Propôs que, quando o ar se torna mais rarefeito, transforma-se em fogo; e, quando se condensa, torna-se vento, nuvem, água, terra e pedra. Assim ofereceu um único processo físico contínuo capaz de explicar muitos tipos diferentes de matéria.
Estabeleceu uma analogia entre a vida humana e o cosmos, afirmando que, assim como a respiração mantém o corpo coeso, o ar envolve e sustenta o mundo. A comparação unia fisiologia e cosmologia, uma marca da filosofia natural inicial.
Apresentou relatos naturais sobre vento, nuvens, chuva e granizo descrevendo o ar a engrossar, a rarefazer-se e a ser impulsionado por correntes maiores. Essas explicações reduziram a dependência de causas divinas e promoveram a previsão pela observação.
Sugeriu que a Terra é ampla e plana, sustentada pelo ar como uma folha levada por uma corrente, sublinhando equilíbrio e suporte físico. Mesmo sendo incorreto, o modelo procurava substituir pilares míticos por uma explicação mecânica.
Descreveu o Sol, a Lua e as estrelas como corpos ígneos associados ao ar e às suas transformações, e não como deuses. O interesse pela regularidade celeste refletia a cultura comercial jónica, em que a navegação exigia atenção ao céu.

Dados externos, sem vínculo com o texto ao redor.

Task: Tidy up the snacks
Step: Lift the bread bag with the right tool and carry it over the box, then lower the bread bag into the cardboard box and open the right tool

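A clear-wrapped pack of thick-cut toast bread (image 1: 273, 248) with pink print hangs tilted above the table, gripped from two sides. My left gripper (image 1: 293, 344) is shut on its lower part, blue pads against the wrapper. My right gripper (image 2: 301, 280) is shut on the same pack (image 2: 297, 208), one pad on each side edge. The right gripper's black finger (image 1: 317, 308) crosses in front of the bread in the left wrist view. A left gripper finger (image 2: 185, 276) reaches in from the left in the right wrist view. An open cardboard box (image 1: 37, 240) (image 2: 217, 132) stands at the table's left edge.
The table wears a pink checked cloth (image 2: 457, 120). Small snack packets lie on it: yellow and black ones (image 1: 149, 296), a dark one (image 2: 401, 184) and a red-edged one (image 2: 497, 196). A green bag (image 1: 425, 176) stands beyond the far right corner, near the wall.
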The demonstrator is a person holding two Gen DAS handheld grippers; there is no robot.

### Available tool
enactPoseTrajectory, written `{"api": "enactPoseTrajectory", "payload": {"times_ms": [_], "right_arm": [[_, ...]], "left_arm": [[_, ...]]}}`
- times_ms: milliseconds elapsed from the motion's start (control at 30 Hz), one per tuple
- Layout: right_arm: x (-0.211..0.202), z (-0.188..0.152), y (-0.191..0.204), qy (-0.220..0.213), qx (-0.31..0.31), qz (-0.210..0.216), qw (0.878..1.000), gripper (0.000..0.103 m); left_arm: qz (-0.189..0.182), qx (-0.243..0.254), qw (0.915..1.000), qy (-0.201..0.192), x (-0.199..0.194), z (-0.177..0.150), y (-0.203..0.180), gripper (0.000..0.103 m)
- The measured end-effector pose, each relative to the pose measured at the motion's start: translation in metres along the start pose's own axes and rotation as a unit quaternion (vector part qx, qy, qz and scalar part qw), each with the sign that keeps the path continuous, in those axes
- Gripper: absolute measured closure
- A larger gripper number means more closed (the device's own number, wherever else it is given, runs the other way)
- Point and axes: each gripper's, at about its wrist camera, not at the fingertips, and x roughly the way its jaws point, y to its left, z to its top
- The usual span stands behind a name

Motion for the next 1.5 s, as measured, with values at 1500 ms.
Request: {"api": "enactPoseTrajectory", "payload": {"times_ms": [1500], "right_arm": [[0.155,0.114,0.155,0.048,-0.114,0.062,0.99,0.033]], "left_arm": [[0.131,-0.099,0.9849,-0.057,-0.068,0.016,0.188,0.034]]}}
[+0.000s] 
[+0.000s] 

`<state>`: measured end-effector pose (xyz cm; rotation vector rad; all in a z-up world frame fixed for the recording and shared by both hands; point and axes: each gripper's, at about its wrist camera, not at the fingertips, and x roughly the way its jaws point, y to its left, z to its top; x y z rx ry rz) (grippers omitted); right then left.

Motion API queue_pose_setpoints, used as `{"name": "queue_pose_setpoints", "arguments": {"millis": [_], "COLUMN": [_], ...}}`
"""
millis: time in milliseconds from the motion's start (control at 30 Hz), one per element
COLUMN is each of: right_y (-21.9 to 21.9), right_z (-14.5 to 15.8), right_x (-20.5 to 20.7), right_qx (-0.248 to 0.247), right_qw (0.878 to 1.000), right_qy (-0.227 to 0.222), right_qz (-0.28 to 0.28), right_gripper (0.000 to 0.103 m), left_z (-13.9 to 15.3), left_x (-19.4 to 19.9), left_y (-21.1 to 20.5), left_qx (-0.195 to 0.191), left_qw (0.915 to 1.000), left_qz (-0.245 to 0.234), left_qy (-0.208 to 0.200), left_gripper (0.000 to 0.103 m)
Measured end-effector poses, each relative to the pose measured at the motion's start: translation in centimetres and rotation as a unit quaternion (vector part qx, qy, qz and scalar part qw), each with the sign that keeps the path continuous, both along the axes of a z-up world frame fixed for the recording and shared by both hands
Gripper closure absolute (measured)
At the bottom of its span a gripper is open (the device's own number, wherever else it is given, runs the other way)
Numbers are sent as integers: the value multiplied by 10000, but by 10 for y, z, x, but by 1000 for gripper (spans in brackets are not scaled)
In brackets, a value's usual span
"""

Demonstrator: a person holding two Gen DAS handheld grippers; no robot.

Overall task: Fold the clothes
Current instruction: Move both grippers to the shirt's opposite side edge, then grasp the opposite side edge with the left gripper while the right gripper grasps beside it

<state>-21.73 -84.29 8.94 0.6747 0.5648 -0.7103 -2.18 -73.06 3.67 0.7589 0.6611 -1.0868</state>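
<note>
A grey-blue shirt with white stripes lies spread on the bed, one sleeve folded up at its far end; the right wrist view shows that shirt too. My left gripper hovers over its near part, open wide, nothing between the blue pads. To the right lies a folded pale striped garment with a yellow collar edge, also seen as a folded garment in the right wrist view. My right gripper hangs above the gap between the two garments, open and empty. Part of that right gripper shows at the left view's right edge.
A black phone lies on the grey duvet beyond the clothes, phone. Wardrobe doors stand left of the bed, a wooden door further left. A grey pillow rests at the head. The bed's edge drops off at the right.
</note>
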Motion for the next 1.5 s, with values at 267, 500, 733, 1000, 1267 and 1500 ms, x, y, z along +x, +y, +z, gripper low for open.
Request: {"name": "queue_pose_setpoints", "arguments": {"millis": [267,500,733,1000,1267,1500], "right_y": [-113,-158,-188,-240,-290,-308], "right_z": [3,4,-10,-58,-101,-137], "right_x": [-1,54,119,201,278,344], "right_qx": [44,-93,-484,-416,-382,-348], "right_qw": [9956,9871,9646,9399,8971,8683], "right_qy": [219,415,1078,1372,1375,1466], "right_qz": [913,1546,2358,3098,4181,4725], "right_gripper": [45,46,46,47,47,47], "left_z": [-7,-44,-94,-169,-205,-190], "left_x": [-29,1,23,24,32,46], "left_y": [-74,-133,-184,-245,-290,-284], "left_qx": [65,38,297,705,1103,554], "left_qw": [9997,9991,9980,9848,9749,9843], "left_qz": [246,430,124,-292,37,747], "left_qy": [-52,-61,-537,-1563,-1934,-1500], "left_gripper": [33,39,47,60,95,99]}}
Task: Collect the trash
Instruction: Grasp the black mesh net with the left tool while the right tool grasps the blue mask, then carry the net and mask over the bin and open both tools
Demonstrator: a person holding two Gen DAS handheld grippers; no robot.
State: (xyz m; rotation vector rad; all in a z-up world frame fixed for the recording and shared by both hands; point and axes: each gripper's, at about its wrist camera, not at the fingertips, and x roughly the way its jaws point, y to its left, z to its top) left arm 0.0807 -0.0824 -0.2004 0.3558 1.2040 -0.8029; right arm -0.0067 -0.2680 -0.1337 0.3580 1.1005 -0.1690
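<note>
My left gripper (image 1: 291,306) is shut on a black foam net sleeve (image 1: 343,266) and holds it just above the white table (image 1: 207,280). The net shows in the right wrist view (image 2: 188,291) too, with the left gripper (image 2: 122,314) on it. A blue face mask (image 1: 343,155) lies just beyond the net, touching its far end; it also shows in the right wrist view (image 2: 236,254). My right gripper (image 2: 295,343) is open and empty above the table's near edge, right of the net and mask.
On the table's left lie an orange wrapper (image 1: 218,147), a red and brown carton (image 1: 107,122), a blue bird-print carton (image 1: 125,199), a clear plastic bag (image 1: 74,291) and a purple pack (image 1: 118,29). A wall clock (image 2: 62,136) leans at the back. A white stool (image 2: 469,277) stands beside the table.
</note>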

Quando as forças persas de Ciro, o Grande, passaram a controlar a região após derrotarem a Lídia, cidades jónicas como Mileto enfrentaram novas realidades políticas. Essa instabilidade pode ter reforçado o interesse por princípios estáveis e universais sob as mudanças dos assuntos humanos.
Relatos antigos atribuem-lhe a autoria de uma obra concisa em prosa jónica simples, tornando a teoria acessível para além de poetas e sacerdotes. Embora o texto se tenha perdido, autores posteriores preservam fragmentos e resumos que sugerem um estilo claro e didático.
A sua explicação de uma única substância subjacente e de um mecanismo de mudança moldou debates posteriores entre os pré-socráticos. Filósofos depois dele podiam concordar ou contestar, mas herdaram a exigência de explicações causais e físicas.
Nos mercados e reuniões de Mileto, as suas opiniões terão circulado por debate, paráfrase e crítica, mais do que por um cânone fixo. Essa cultura oral ajudou o estilo milésio a espalhar-se pelo Egeu, mesmo quando os textos desapareciam.
Com o tempo, autores como Aristóteles e Teofrasto trataram-no como uma etapa-chave na explicação da natureza por um princípio material. Os seus resumos preservaram o essencial da teoria do ar e dos seus processos transformadores para as gerações seguintes.
Morreu em Mileto ou nas suas proximidades, deixando uma abordagem que valorizava substâncias simples, processos observáveis e argumentação racional. O seu enquadramento ajudou a definir a transição grega inicial da cosmogonia mítica para uma filosofia natural explicativa.